DEV Community

Cover image for Hyperparameter Tuning: Understanding Randomized Search
Bala Priya C
Bala Priya C

Posted on

Hyperparameter Tuning: Understanding Randomized Search

Hi everyone!
This is the third of the series of articles on cross-validation and hyperparameter tuning. Here are the links to the first two if you’d like to give them a read before going ahead with reading this blog post.

Let us quickly outline the key ideas that we’ve covered thus far.

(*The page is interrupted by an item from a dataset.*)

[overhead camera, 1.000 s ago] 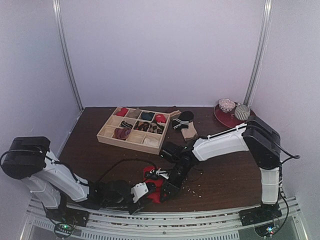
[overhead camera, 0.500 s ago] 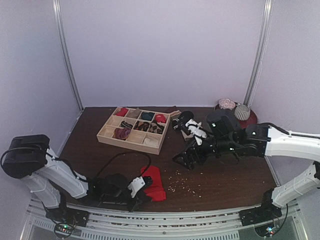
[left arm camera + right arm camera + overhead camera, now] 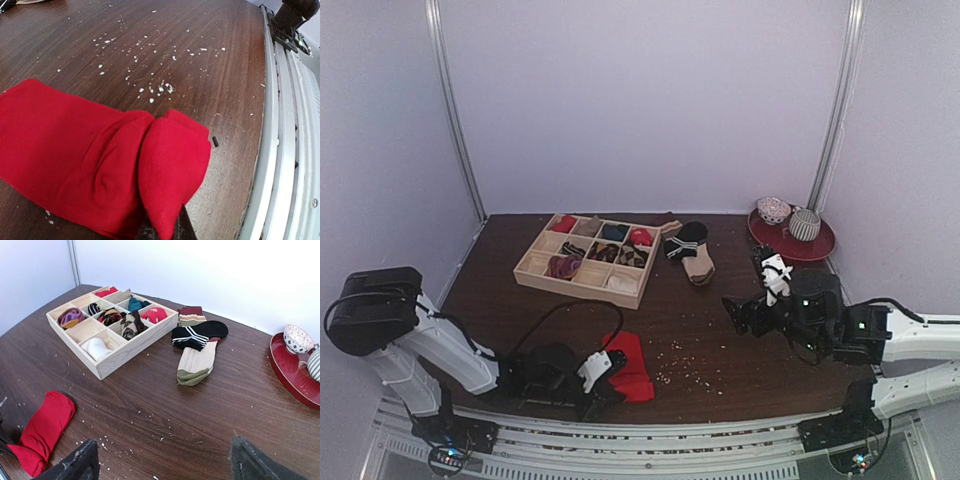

  • In the first article, we observed how train/test split depends heavily on the particular data records that end up in the training and test sets, which led us to understand the need for cross-validation as a way to effectively evaluate a model’s performance.

  • We then saw how cross-validation can be used in hyperparameter search; If you can remember, we decided to choose that value of the hyperparameters that yielded the highest cross-validated accuracy.

  • In the second article, we looked at searching for the best hyperparameters more conveniently using GridSearchCV in scikit-learn. If you remember, towards the end of the article, we touched upon the fact that performing Grid Search to tune hyperparameters is actually computationally inefficient.

We shall now try to rephrase it better, in a more formal way.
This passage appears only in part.